E mi rimisi a mangiare di buon appetito.
«Quest’uomo», cominciò egli con un debole cenno del capo verso il cadavere — O’Brien si chiamava — un bestione d’irlandese, quest’uomo e io avevamo messo alla vela con l’intenzione di ricondurre il bastimento all’ancoraggio. Ebbene, adesso lui è morto, morto come la sentina, e io non vedo chi sarà capace di manovrar questo bastimento, non vedo. Se non ti do qualche consiglio non te la cavi, questo è quanto io posso dire. Ora, ascoltami: tu mi darai da bere e da mangiare, e una vecchia sciarpa per fasciarmi la ferita, mi darai; e io ti dirò come manovrare. Mi sembra che la proposta quadri, no?»
«Dovete sapere una cosa», dissi io, «ed è che io non intendo ritornare all’Ancoraggio del Capitano Kidd. Io conto di andare nella Baia del Nord e arenarmi là tranquillamente.»
«Me l’aspettavo», gridò lui. «E dunque tu vedi che non sono poi un così perfetto idiota, dopo tutto. Le cose le conosco anch’io, no? Ho tentato il mio colpo, ho tentato; e ho perduto, e sei tu adesso che hai il sopravvento su me. La Baia del Nord? E sia. Non ho possibilità di scelta, io. Vorrei piuttosto aiutarti a menarci alla Riva delle Forche, questo sì, per Satanasso!»

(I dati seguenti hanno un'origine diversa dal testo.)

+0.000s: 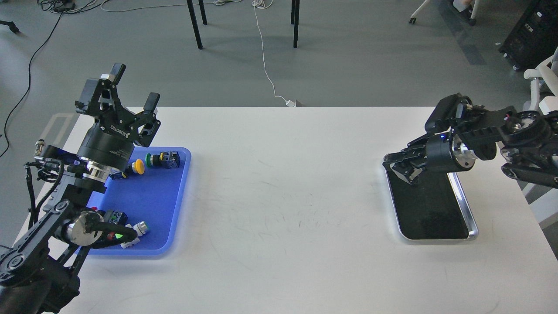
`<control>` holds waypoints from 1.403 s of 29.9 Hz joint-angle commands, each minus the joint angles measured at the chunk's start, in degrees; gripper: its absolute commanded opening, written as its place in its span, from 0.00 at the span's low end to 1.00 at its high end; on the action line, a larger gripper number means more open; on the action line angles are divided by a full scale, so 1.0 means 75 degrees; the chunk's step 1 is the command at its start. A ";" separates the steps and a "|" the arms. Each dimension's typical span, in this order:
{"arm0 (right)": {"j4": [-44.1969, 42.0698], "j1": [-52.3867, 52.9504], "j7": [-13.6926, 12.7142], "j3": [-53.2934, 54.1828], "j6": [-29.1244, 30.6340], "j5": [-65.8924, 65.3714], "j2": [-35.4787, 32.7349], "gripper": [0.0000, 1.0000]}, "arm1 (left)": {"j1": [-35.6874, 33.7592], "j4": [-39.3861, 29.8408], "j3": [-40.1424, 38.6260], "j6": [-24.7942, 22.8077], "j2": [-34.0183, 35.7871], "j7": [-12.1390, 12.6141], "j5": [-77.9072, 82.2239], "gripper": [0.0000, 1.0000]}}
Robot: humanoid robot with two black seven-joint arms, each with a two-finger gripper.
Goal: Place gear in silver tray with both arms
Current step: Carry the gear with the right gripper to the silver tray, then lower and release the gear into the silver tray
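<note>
The silver tray (470, 216), with a black inner surface, lies on the right of the white table. My right gripper (397, 169) hangs over the tray's far left corner and points left and down. It is dark against the black tray, so I cannot tell whether its fingers are open or shut. I cannot make out a gear in it or in the tray. My left gripper (136, 85) is open and empty. It is raised with its fingers pointing up, over the far edge of the blue tray (152, 205).
The blue tray holds small parts: a yellow push button (138, 166), a green button (150, 160), and several switches near its front edge (130, 229). A white chair (540, 83) stands beyond the table's right end. A black case (529, 37) is on the floor.
</note>
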 commanded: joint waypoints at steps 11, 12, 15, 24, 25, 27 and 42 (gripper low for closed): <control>-0.0031 -0.1337 0.0000 0.0054 -0.0361 -0.0185 -0.0895 0.17 | 0.0244 -0.0011 -0.0045 -0.0048 -0.0245 0.0011 0.0012 0.98; -0.0042 -0.1431 0.0000 0.0077 -0.0443 -0.0185 -0.0883 0.18 | 0.0268 -0.0011 -0.0045 -0.0036 -0.0280 0.0011 0.0012 0.98; -0.0066 -0.1549 0.0000 0.0101 -0.0643 -0.0173 -0.0836 0.19 | 0.0291 -0.0011 -0.0057 -0.0036 -0.0327 0.0011 0.0012 0.98; -0.0078 -0.1608 0.0000 0.0136 -0.0690 -0.0138 -0.0766 0.44 | 0.0280 -0.0011 -0.0092 -0.0036 -0.0292 0.0011 0.0012 0.98; -0.0055 -0.1608 0.0000 0.0182 -0.0713 -0.0126 -0.0777 0.57 | 0.0280 -0.0011 -0.0092 -0.0036 -0.0292 0.0011 0.0012 0.98; -0.0054 -0.1620 0.0000 0.0276 -0.0714 -0.0126 -0.0824 0.80 | 0.0280 -0.0011 -0.0092 -0.0024 -0.0280 0.0011 0.0012 0.98; 0.0614 -0.2297 0.0000 0.3929 -0.0714 0.2775 -0.1610 0.96 | 0.0291 -0.0011 -0.0092 -0.0048 -0.0069 0.0000 0.0001 0.98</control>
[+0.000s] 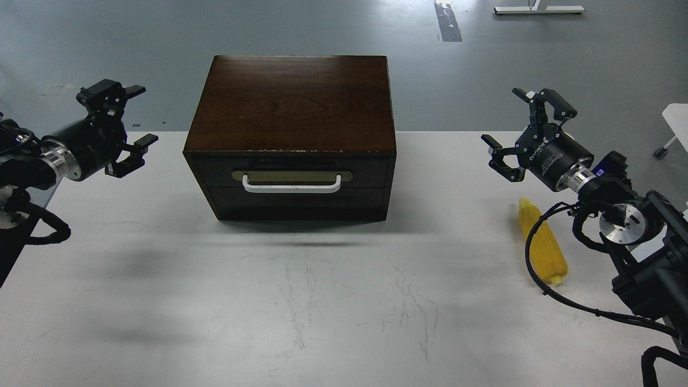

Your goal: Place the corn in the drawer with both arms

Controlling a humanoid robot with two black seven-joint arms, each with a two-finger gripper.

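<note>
The yellow corn (543, 242) lies on the white table at the right, tapered end away from me, partly crossed by a black cable of my right arm. The drawer (293, 171) is shut in the dark wood cabinet, its white bar handle (292, 187) facing me under a brass plate. My left gripper (138, 115) hovers open left of the cabinet, holding nothing. My right gripper (505, 118) is open and empty, above and behind the corn, well right of the cabinet.
The dark wood cabinet (293, 102) stands at the back middle of the white table (301, 301). A plain dark panel (298, 204) sits under the drawer. Grey floor lies beyond the table. A white object (678, 121) shows at the right edge.
</note>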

La proposta mi parve abbastanza sensata. Fermammo senz’altro il patto. Tre minuti dopo, l’Hispaniola filava spedita col vento in poppa lungo la costa dell’isola del tesoro, con buona speranza di doppiare prima di mezzogiorno l’estrema punta settentrionale ed entrare nella baia avanti l’alta marea, per poter arenare in salvo e attendere che le scemate acque ci permettessero di sbarcare.
Legai allora la barra del timone e scesi abbasso a prendere nel mio baule uno dei fazzoletti di seta fina donatimi di mia madre. Col quale, e col mio aiuto, Hands poté bendare la larga sanguinante ferita della pugnalata ricevuta sulla coscia; e dopo ch’ebbe mangiato e tracannato ancora uno o due sorsi di acquavite cominciò a riaversi visibilmente, si resse meglio dritto, parlò più forte e più chiaro, e parve del tutto un altr’uomo.
La brezza ci favoriva magnificamente. Scorrevamo dinanzi a lei con la leggerezza d’un uccello. La costa fuggiva come il lampo, e la scena cambiava ogni momento. Presto oltrepassammo i luoghi montuosi, volammo lungo una regione piatta e sabbiosa sparsamente picchiettata di pini nani, e superata anche quella girammo lo sprone della collina rocciosa che termina l’isola a Nord.
Io ero grandemente fiero del mio nuovo posto di comando, e mi godevo il chiaro e luminoso tempo, e i vari aspetti della costa. Possedevo acqua in abbondanza, e buone cose da mangiare, e la mia coscienza, che già mi aveva duramente rimorso per la mia diserzione, s’acquietava ora nella grande conquista che m’era riuscito di fare. Nulla mi sarebbe più rimasto da desiderare se non fossero stati gli occhi del quartiermastro che mi seguivano beffardi per tutto il ponte, e il sinistro sorriso che di continuo affiorava sulle sue labbra. Era un sorriso fatto di sofferenza e debolezza insieme, un sorriso di vecchio disfatto: ma v’era pure, oltre a ciò, una punta di scherno, un’ombra di perfidia, nella sua espressione, mentre egli scaltramente mi spiava e spiava e spiava tenendo dietro al mio lavoro.